I have very little time to work on FFmpeg lately but this thread caught
my interest.

Nicolas George writes:
> Anton Khirnov (12020-01-07):
>> And most importantly - strings are simple. Every C programmer (worth the
>> name) understands strings. But now you'd be forcing every API user to
>> understand and remember this new API.
>
> [...]
>
> We will not play the game of reinventing yet another data structure for
> strings, but let us not play the game of pretending the issue does not
> exist: it only makes the problem more stinging.

I think this is really important, AVWriter allows the user to make use
of whichever implementation of strings their application already uses
and not have to deal with yet-another-string-type.

> Who wants a mallocated char pointer, really? Who things it is a good
> idea for a string?
>
> Not applications that use another allocator than malloc(), obviously.

Not relevant to this thread but: How would an application not using the
traditional malloc() allocator work use FFmpeg at all if it didn't 'just
work' by setting MALLOC_PREFIX?

> [...]
>
> Etc. I hope you see my point and I do not need to add Java and PHP to
> these examples.

It's an issue that everyone is making their own string type, we do
definitely not want to do this (one of the reasons I think this API is
in the right direction).

> By returning a mallocated char *, you are saying to the authors of these
> applications "screw you, I don't care about your use case". If you don't
> care about most applications' use cases, don't design public APIs.

I guess the argument against this would be 'well, you can just copy it
to whichever string implementation you need', which maybe isn't ideal
but it 'works' currently.

> This AVWriter API addresses all that. If the caller wants a mallocated
> char *, they can get it, with almost no extra code. But if they want
> something else, they can get it.

Important that we won't lose any functionality with this new API.

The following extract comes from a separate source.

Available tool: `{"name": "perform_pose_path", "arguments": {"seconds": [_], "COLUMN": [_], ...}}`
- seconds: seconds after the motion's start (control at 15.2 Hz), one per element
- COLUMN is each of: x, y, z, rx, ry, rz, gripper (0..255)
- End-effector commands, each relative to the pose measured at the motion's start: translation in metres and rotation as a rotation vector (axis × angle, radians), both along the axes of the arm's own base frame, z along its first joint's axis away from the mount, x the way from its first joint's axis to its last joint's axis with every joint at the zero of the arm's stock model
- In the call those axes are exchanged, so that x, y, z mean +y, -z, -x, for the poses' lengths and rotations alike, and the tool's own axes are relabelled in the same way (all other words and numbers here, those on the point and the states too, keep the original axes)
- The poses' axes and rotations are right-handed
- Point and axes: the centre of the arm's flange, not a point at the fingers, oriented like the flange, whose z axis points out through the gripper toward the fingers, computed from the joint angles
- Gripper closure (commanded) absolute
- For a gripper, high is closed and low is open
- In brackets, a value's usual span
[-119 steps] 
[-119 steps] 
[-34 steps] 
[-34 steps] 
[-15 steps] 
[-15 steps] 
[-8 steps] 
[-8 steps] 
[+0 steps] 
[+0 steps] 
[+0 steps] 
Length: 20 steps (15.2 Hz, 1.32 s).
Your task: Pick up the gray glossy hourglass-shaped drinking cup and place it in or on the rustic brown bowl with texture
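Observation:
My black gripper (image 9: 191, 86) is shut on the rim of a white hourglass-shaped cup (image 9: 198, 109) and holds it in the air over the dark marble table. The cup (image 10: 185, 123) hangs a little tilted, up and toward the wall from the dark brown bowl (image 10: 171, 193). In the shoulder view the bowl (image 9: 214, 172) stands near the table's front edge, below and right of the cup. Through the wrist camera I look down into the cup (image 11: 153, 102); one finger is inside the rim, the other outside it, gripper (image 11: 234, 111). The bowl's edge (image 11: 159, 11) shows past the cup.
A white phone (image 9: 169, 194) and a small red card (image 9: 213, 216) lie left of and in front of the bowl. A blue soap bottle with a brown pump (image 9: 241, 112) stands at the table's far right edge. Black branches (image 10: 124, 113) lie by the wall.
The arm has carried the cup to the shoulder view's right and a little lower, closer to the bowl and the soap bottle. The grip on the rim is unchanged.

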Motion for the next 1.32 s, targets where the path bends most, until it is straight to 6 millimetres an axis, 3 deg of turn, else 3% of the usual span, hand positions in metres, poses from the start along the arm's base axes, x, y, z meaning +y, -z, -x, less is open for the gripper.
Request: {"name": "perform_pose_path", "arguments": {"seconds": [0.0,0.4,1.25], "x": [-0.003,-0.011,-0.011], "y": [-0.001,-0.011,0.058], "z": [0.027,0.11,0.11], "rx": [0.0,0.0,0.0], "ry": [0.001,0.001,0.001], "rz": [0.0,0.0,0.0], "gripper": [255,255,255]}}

> And even if it is used only for a mallocated char *, this code still
> brings the benefit of factoring error checks. Error checks are "not to
> be avoided", but they are not to be littered all over the code either:
> they are often tricky, with the risk of leaks or double frees, and they
> are almost never tested. Any change that centralizes them is good to
> take, and this one of the things AVWriter does, centralize error checks.

Deferring error checks properly and centralising them means they can be
better handled by a user. This is a good approach.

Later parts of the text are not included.